• BRIEF: Scan the listing for the word "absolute", and copy out each line where it is found.

*** DATASET EXTRACT ***

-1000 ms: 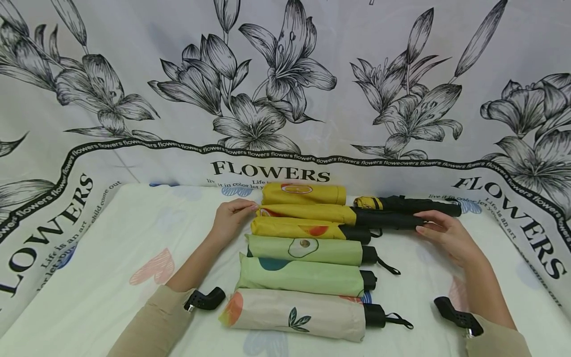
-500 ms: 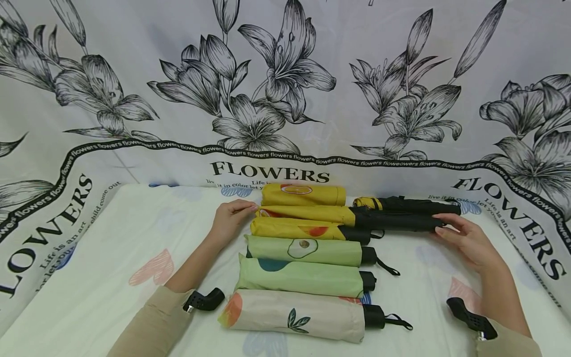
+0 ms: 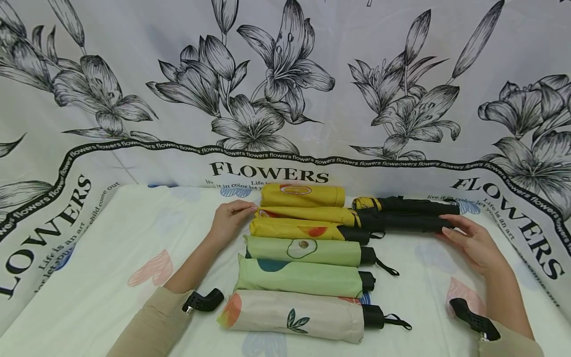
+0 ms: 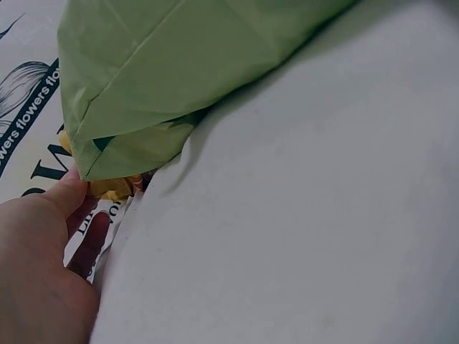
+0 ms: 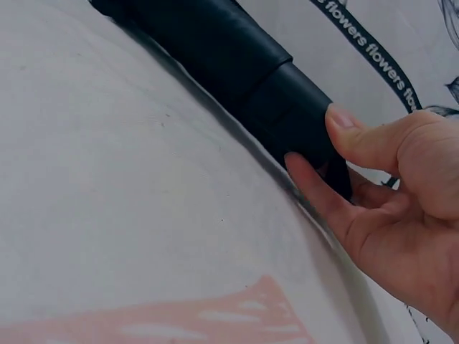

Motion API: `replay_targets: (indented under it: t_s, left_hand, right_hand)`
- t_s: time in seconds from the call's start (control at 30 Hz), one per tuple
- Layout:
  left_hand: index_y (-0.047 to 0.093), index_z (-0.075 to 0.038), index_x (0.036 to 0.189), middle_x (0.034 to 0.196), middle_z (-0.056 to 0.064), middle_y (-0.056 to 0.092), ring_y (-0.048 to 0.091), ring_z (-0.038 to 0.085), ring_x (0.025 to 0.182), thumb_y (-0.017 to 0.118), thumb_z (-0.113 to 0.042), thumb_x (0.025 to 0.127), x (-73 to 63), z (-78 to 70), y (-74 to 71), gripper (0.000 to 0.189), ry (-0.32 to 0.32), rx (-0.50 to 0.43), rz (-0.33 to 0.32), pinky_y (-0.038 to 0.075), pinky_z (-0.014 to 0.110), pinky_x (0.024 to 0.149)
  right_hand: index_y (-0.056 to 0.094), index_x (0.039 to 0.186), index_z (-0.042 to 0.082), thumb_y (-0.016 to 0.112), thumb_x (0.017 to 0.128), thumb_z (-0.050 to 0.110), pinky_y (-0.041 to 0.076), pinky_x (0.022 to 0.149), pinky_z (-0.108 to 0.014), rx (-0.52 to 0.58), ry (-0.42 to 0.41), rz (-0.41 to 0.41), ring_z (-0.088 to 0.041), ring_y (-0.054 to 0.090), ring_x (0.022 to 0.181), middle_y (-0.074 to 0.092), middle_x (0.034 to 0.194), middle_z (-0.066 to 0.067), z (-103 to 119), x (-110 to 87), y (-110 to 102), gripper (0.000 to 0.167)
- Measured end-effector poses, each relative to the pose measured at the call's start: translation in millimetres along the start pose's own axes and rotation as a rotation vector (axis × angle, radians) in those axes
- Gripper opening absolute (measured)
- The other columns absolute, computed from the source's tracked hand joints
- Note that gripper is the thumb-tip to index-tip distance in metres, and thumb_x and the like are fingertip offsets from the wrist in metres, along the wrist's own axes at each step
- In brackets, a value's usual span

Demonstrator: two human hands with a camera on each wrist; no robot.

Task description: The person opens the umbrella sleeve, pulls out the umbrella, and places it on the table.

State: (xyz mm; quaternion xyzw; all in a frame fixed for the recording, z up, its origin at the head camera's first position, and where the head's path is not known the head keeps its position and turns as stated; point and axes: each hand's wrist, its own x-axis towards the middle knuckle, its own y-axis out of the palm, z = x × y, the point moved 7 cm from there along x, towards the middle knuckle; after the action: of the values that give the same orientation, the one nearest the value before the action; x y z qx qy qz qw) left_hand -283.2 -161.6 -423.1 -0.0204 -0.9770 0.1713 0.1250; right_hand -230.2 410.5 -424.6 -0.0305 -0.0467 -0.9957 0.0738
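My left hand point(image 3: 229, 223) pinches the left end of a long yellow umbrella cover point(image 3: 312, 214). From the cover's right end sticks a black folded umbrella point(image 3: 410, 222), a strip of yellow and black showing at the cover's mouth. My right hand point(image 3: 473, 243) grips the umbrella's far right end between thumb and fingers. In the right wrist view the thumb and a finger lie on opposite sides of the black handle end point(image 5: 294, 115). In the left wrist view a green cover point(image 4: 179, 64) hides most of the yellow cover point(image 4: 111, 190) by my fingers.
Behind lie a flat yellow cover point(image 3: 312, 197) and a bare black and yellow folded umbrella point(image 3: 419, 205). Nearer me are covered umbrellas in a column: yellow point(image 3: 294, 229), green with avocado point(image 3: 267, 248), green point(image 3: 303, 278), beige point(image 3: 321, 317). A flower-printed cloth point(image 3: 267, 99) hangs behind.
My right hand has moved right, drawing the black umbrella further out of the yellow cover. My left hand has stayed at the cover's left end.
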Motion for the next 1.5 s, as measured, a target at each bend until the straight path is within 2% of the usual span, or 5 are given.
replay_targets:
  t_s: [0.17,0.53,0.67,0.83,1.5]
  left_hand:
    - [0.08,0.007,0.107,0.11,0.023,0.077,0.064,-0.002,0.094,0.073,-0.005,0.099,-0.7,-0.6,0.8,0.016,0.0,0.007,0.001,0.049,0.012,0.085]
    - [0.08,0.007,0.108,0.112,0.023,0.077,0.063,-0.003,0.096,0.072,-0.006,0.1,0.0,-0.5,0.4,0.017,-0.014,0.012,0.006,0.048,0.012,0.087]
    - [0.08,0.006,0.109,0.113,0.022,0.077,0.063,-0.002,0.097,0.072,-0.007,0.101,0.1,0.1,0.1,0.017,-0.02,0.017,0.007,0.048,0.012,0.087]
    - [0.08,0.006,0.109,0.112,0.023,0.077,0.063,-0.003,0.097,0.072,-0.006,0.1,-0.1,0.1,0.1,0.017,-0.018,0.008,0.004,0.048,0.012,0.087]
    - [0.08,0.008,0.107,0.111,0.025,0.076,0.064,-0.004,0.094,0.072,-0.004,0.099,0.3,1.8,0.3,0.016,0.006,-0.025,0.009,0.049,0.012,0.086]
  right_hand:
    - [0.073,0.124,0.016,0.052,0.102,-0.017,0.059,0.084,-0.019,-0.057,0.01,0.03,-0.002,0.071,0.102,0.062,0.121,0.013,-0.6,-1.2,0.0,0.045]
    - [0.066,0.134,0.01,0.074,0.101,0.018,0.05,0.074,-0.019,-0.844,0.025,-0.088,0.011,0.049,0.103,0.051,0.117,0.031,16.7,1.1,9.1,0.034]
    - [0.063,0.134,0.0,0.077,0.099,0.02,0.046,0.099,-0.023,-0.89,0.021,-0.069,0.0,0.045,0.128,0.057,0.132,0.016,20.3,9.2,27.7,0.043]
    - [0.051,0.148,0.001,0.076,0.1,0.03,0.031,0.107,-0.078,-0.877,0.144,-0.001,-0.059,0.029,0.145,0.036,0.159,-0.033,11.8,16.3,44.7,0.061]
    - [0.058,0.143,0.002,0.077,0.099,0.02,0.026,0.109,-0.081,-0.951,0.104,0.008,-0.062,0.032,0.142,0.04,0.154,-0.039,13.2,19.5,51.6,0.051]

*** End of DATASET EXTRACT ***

• RESPONSE TO THIS TASK:
- Gripper opening absolute (measured)
- The other columns absolute, computed from the source's tracked hand joints

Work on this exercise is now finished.